What you will do:
Please return the listing exactly as written, but without its pictures.

Data below:
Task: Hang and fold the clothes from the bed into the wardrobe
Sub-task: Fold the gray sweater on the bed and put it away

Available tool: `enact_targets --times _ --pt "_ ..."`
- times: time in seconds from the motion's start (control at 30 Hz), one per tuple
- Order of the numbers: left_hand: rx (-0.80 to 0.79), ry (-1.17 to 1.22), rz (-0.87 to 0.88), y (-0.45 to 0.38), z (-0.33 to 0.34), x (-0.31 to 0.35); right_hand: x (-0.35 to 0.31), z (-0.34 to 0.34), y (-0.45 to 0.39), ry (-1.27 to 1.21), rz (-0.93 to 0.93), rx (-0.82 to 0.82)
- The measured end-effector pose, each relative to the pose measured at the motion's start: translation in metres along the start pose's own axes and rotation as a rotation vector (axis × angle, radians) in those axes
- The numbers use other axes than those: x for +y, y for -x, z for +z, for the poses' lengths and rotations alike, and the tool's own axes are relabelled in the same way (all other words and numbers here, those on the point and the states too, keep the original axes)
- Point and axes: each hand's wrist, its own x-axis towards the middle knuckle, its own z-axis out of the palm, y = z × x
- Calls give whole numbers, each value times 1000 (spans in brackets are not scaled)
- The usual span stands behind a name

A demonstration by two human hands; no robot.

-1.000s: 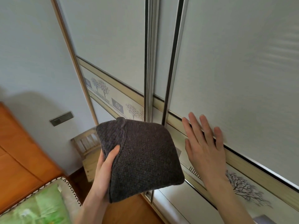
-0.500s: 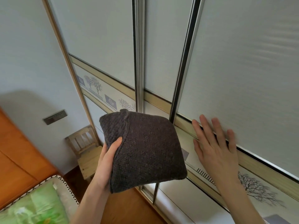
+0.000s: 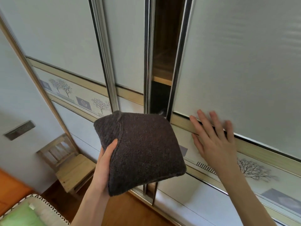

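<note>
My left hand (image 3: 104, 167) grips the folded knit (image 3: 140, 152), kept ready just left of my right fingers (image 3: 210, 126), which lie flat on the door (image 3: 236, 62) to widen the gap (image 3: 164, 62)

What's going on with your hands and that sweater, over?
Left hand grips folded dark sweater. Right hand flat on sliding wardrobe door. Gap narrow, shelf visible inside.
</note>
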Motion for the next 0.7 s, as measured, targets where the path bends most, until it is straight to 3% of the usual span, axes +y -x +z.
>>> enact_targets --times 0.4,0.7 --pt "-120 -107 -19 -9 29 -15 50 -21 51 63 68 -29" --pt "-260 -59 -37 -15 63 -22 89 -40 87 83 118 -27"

Solution:
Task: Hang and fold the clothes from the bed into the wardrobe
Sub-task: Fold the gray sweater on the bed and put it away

Available tool: `enact_targets --times _ --pt "_ ..."`
- times: time in seconds from the motion's start (control at 30 Hz), one per tuple
- Order of the numbers: left_hand: rx (-0.80 to 0.79), ry (-1.17 to 1.22), rz (-0.87 to 0.88), y (-0.45 to 0.38), z (-0.33 to 0.34), x (-0.31 to 0.35); right_hand: x (-0.35 to 0.31), z (-0.34 to 0.34), y (-0.45 to 0.39), ry (-1.27 to 1.21), rz (-0.93 to 0.93), rx (-0.82 to 0.82)
- The measured end-effector pose, each relative to the pose measured at the motion's start: translation in metres along the start pose's own axes and rotation as a rotation vector (axis × angle, radians) in those axes
- The numbers use other axes than those: x for +y, y for -x, z for +z, for the poses' lengths and rotations alike, and the tool's own axes are relabelled in the same way (all other words and numbers here, those on the point and the states too, keep the original axes)
- Point and axes: each hand's wrist, its own x-axis towards the middle knuckle, its own z-axis out of the palm, y = z × x
- Calls give whole numbers, each value times 1000 (spans in brackets are not scaled)
- The usual span stands behind a name

A demonstration by two human hands; no robot.

-1.000s: 
-0.500s: 
+0.000s: 

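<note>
My left hand (image 3: 104, 167) grips the folded knit (image 3: 140, 152), kept ready just left of my right fingers (image 3: 210, 126), which lie flat on the door (image 3: 236, 62) to widen the gap (image 3: 164, 62)

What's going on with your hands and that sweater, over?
Left hand grips folded dark sweater. Right hand flat on sliding wardrobe door. Gap narrow, shelf visible inside.
</note>
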Motion for the next 0.7 s, as measured, targets where the path bends most, until it is straight to 3% of the usual span, axes +y -x +z.
>>> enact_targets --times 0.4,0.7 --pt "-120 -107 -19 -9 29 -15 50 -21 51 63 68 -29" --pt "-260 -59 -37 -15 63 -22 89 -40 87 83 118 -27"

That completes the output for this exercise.